● EXERCISE: Images should be left out, and everything else in the listing reproduced exactly.

Segment Start: INPUT DATA

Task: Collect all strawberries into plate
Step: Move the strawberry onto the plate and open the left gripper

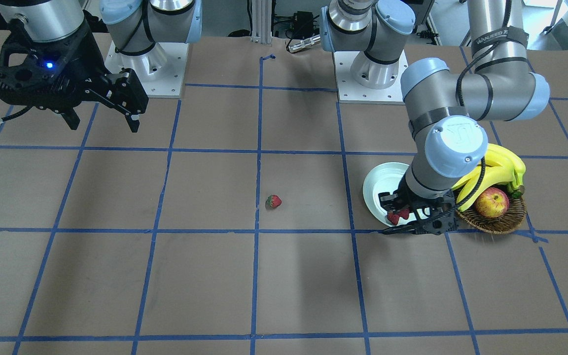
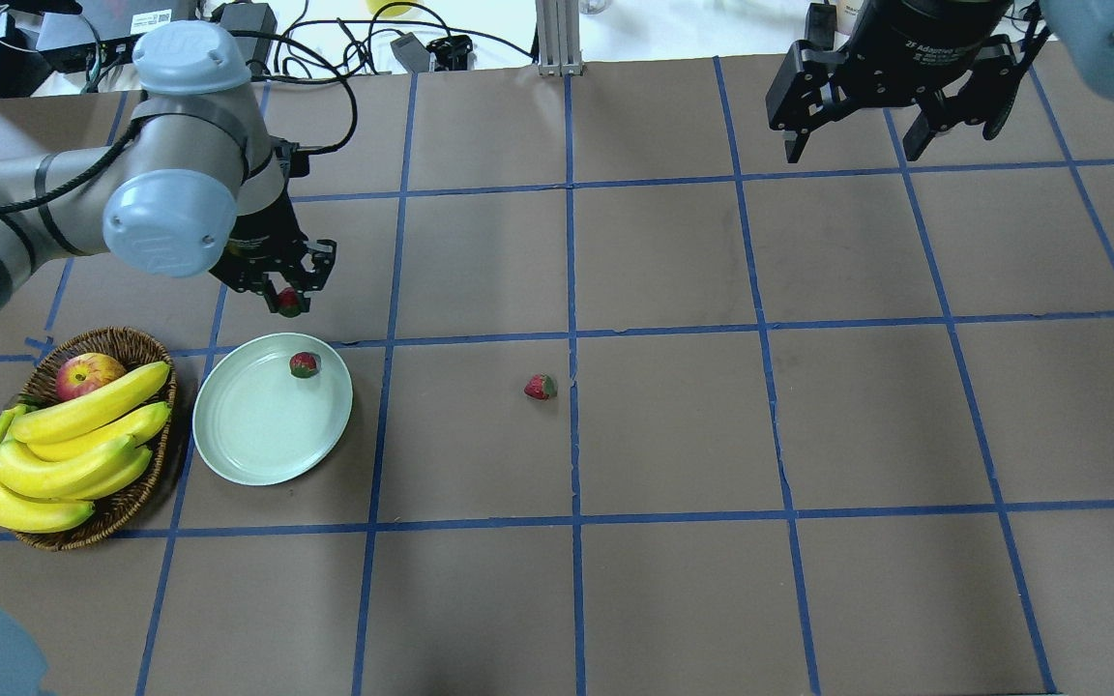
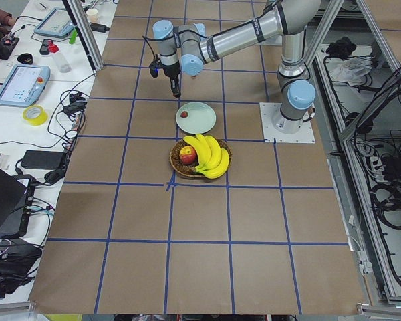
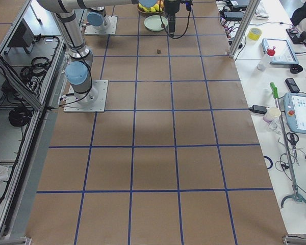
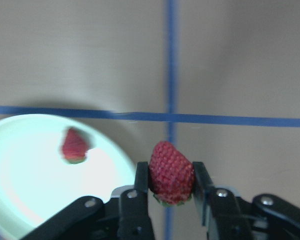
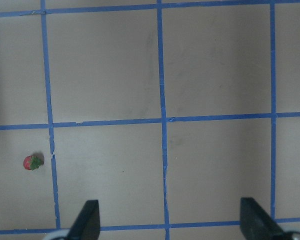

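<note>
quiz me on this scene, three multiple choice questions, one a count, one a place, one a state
1. Strawberries on the plate: A none, B one, C three.
2. The loose strawberry lies: A on the table, B in the basket, C on the bananas.
3. The left gripper is: A open, B out of view, C shut on a held strawberry.
Answers: 1 B, a single plated strawberry sits near the rim. 2 A, it rests alone on the brown surface. 3 C, both fingers press its sides.
</note>
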You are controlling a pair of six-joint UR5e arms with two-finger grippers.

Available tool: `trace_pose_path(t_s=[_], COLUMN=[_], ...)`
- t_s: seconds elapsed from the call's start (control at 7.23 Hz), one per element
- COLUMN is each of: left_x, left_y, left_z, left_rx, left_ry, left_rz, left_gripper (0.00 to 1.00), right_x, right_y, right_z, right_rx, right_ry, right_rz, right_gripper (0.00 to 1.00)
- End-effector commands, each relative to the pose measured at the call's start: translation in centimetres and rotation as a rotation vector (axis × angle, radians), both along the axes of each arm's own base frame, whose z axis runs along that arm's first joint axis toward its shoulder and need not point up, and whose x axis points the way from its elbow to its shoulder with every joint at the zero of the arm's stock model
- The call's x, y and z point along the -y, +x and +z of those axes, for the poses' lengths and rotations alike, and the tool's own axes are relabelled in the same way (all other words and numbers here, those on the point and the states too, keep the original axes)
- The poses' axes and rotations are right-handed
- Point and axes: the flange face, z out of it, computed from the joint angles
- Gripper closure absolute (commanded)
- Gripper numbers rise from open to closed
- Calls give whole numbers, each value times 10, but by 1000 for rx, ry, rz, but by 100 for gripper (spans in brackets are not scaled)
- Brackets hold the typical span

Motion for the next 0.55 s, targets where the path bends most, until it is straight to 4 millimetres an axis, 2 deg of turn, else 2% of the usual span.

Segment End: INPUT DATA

● REPLY:
Task: Collect all strawberries into plate
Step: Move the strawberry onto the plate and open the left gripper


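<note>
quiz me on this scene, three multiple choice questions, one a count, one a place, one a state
1. Strawberries on the plate: A none, B one, C three.
2. The loose strawberry lies: A on the table, B in the basket, C on the bananas.
3. The left gripper is: A open, B out of view, C shut on a held strawberry.
Answers: 1 B, a single plated strawberry sits near the rim. 2 A, it rests alone on the brown surface. 3 C, both fingers press its sides.
</note>
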You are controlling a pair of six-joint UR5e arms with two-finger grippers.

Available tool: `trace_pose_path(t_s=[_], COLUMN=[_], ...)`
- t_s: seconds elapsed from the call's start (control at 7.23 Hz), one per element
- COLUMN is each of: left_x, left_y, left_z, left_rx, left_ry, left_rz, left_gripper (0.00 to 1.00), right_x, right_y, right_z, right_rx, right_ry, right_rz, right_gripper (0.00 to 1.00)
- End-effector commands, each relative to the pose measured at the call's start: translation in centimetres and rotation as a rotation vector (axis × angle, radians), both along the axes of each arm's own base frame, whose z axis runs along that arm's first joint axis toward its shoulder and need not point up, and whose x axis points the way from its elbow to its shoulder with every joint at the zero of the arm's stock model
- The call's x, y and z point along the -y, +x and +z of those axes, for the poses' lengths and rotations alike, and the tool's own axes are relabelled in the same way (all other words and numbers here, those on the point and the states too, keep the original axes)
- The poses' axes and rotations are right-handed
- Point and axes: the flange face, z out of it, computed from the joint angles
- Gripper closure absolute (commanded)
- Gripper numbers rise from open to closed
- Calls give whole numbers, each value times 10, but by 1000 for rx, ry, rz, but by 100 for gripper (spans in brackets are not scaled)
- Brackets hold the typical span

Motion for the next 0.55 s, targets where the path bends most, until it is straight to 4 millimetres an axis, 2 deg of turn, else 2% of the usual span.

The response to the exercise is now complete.